■ **INSTRUCTIONS TO FOLLOW**
Below are records. Copy every line with "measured" in it.

□ □ □ □ □ □ □

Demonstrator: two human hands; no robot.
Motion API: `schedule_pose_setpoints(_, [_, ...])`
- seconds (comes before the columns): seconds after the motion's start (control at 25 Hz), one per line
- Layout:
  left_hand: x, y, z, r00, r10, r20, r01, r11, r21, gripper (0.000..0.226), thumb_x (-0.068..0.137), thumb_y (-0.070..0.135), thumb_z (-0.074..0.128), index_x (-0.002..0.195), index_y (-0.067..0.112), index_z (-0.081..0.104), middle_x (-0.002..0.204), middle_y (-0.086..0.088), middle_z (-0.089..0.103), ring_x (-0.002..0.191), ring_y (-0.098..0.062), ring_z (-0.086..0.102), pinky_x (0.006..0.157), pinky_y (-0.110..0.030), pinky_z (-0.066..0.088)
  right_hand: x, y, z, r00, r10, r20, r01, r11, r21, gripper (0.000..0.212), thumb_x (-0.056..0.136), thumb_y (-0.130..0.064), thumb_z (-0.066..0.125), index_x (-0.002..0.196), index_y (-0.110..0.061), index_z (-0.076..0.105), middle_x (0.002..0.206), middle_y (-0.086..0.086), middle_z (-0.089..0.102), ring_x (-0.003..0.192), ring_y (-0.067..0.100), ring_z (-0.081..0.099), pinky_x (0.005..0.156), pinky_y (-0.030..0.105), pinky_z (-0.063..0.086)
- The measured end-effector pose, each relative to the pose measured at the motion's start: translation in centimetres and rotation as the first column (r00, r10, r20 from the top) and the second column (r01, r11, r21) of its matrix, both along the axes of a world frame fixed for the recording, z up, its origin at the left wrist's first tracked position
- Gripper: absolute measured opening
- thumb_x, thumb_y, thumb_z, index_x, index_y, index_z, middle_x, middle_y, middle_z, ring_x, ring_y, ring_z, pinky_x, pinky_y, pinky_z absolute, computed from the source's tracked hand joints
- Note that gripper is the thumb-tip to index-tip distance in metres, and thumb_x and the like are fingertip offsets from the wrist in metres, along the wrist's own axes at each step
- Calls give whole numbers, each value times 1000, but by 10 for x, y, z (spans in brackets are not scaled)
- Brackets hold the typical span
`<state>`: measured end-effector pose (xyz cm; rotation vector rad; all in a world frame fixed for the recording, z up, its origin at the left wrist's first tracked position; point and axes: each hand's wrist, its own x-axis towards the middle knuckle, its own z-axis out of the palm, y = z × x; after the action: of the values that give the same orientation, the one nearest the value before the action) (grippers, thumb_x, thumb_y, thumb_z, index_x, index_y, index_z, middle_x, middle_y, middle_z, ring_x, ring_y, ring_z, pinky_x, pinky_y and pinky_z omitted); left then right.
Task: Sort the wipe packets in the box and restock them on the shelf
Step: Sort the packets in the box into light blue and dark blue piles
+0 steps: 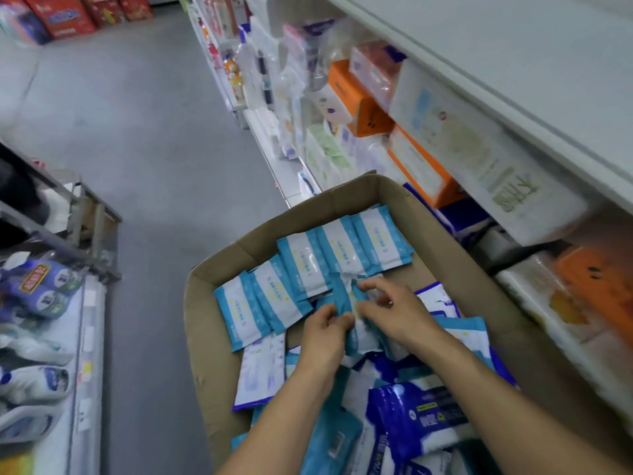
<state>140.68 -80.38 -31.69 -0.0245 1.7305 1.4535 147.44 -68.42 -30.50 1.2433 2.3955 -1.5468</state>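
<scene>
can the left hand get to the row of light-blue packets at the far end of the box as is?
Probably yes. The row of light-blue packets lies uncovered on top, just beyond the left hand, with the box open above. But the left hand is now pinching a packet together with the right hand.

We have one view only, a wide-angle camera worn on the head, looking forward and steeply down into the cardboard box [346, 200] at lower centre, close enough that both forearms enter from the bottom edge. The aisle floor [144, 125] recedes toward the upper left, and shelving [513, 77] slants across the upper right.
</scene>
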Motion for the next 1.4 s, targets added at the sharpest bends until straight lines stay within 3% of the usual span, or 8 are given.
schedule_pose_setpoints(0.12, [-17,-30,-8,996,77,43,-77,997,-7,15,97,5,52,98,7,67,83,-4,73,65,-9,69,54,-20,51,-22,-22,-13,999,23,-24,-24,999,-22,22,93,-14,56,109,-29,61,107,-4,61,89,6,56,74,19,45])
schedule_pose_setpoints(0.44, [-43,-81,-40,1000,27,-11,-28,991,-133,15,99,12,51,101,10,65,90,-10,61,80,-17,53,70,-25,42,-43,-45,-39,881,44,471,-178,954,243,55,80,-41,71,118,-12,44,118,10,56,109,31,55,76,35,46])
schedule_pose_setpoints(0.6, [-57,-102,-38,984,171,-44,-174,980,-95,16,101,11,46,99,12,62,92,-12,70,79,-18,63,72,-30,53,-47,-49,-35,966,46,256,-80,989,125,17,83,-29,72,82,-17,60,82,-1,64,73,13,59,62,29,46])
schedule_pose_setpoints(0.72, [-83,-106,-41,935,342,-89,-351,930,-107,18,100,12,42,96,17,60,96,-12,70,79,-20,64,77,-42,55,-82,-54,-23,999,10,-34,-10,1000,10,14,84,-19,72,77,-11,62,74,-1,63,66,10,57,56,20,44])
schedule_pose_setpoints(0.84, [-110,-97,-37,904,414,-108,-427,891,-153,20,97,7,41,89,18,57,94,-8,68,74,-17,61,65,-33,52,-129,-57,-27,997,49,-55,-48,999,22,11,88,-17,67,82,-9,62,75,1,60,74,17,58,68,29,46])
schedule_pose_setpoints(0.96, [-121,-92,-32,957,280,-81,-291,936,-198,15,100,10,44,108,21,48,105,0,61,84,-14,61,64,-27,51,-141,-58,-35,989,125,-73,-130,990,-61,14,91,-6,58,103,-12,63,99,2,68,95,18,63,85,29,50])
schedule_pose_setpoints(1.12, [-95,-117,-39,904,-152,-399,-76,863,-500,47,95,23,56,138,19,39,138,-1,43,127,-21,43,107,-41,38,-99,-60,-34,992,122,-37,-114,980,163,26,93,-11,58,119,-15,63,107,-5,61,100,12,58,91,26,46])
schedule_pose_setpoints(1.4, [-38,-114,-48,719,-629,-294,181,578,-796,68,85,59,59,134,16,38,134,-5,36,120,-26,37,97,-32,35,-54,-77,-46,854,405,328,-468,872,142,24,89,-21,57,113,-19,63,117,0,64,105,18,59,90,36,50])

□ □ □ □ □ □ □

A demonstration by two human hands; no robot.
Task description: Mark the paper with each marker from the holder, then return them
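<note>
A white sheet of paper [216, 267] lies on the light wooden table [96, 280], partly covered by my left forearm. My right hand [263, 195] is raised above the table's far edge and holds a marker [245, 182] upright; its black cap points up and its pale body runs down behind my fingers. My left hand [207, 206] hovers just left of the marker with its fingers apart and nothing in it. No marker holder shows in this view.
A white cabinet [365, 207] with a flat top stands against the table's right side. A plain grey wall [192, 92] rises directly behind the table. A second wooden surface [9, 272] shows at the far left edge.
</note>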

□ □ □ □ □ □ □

■ **ANSWER TO THE PROBLEM**
- The measured end-effector pose, each relative to the pose measured at the motion's start: translation in centimetres and rotation as the first column (r00, r10, r20 from the top) and the second column (r01, r11, r21) of its matrix, both along the axes of a world frame fixed for the recording, z up, its origin at the left wrist's first tracked position
- Gripper: absolute measured opening
`<state>`: measured end-effector pose (xyz cm; rotation vector rad; all in a world frame fixed for the recording, z up, its origin at the left wrist's first tracked position; point and axes: each hand's wrist, its own x-axis towards the middle knuckle, its own z-axis out of the palm, y = z × x; after the action: of the values that give the same orientation, the one nearest the value before the action) (grippers, thumb_x, thumb_y, thumb_z, index_x, index_y, index_z, middle_x, middle_y, middle_z, ring_x, ring_y, ring_z, pinky_x, pinky_y and pinky_z omitted); left then right.

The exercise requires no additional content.